FDA Panel Recommends Bristol, AstraZeneca Diabetes Drug
The U.S. Food and Drug Administration's (FDA) panel of medical experts has finally backed a new type of diabetes drug. The drug, which is created by Bristol-Myers Squibb and AstraZeneca, was previously rejected by the agency two years ago due to concerns over the safety of the drug. Now, the FDA's advisory panel voted 13 to one in favor of dapagliflozin stating that the drug could benefit people more than it could harm.
In January 2012, the FDA had rejected the drug due to concerns over the risks involved with cancer and cardiovascular health. At the time, the medical advisory panel found insufficient evidence that the drug was safe enough to use. Now, the panel has voted 10 to four stating that dapagliflozin is safe for the heart.

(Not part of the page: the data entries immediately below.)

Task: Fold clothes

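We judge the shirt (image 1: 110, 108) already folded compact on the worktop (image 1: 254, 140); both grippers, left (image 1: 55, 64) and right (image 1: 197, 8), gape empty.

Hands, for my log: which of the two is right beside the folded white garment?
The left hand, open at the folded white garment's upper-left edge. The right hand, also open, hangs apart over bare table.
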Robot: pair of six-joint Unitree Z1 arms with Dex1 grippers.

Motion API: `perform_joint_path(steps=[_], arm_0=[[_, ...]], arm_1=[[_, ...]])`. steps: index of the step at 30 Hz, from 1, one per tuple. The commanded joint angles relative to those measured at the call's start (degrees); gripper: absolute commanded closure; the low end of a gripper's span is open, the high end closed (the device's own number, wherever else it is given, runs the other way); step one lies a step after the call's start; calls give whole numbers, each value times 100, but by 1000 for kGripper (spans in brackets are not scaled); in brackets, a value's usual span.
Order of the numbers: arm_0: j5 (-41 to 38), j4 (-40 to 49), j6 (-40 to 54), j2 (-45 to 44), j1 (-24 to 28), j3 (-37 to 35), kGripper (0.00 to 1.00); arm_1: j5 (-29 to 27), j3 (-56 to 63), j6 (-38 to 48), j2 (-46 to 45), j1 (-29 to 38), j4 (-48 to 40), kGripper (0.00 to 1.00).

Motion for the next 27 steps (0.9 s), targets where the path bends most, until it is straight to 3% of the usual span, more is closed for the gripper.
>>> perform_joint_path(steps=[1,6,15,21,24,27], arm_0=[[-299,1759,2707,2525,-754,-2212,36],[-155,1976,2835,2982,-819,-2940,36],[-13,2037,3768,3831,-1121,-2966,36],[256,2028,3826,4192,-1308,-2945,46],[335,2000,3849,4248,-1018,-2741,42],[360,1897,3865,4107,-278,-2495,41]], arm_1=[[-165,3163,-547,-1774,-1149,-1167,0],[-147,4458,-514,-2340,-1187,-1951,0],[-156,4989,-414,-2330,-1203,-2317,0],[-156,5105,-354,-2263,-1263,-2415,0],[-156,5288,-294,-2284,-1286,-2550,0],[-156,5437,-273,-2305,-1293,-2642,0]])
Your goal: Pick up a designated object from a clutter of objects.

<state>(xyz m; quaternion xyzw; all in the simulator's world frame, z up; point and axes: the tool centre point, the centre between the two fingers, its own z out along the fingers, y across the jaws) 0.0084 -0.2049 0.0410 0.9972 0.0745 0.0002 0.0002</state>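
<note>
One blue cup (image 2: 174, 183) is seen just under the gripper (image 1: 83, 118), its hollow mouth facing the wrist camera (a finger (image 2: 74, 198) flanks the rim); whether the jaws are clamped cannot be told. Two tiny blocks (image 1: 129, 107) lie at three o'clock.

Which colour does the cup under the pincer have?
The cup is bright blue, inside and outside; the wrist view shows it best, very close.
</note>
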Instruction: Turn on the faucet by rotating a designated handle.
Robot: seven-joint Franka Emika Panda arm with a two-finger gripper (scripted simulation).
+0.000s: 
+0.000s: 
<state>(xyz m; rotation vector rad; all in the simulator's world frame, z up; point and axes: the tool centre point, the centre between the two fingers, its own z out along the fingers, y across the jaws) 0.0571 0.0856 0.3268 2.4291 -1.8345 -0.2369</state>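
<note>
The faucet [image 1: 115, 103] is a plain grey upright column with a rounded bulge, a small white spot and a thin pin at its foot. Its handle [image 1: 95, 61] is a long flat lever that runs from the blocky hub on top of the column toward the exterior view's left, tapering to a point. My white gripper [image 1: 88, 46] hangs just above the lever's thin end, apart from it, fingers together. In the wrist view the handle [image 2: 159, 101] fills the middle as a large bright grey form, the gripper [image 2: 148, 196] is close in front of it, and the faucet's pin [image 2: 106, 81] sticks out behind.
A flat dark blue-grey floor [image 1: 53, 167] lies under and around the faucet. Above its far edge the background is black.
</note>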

Although the FDA has not approved dapagliflozin, the agency often follows the recommendations of its advisory panel. The drug is currently approved and sold as Forxiga in Europe. This class of drugs works by blocking a protein called SGLT2. This protein is responsible for lowering blood sugar independently of insulin. The drug blocks the kidneys from reabsorbing the blood sugar, which then leads to the removal of glucose though the urine.
Despite the approval by the panel, during discussion, the members were concerned about the potential risk of bladder cancer. In one of the large trials, 10 patients who were on this drug went on to develop bladder cancer. The experts believe that at least six of the patients' cases were not related to the drug because the cancer had manifested within months after treatment started. The experts reasoned that the drug would cause cancer to develop in years and not months.
"I really like this drug," commented panel member, Dr. Milton Packer, a cardiologist and chairman of clinical sciences with the University of Texas Southwestern Medical Center located in Dallas reported by Reuters. However, Packer stated that monitoring bladder cancer risk is important.
The drug-manufacturing companies now await the FDA's decision.